For a moment everything seemed to slow down for du Bois. It was clear what kind of micro society they had been trying to build behind their barricades. Slaves dropped down onto lawns to avoid the gunfire, their mounted overseers sliding off panicked horses and seeking cover, humans on leads being used as human shields, bodies hanging from trees. Yet all the lawns were immaculate, the cars gleamed. Du Bois’s finger curved around the trigger of the door gun and squeezed.

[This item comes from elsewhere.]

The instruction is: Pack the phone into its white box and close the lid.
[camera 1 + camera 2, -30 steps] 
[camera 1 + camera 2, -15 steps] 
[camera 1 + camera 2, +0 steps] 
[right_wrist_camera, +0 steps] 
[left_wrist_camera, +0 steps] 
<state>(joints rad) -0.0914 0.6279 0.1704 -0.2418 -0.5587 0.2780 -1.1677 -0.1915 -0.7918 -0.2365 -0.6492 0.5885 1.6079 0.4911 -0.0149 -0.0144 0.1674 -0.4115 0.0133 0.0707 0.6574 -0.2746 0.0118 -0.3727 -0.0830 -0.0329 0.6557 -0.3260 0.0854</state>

Beth dropped down into the main cab of the
ECV
, and grunted as a ricocheting round caught her. She was putting a fresh belt of rounds into the Model 0. ‘The minigun’s empty!’ Another round hit her, and she slumped, but then struggled back up and climbed into the turret. He had no idea where Grace was. Beverly Hills was a bad place to be exposed on a bike. Ahead of them an
SUV
technical exploded. They bumped through the wreckage, fire and debris raining down on them. The
ECV
suddenly jumped as something exploded against it. Flame rolled over du Bois’s side of the vehicle, and the overpressure tried to suck him out of the cab. Behind him Beth ducked back down into the cab as the explosion rolled over the top of the vehicle as well. The
ECV
was surrounded by fire. Alexia drove through it. The convoy was turning right onto North Hillcrest Road. As Alexia slewed the armoured patrol vehicle round the corner, du Bois leaned out of the vehicle and looked back. There was a still-smoking crater in the armour towards the rear of the vehicle. He guessed it was from a 40mm high explosive grenade fired from a launcher. Had it been a
HEAP
he suspected the chase would have been over.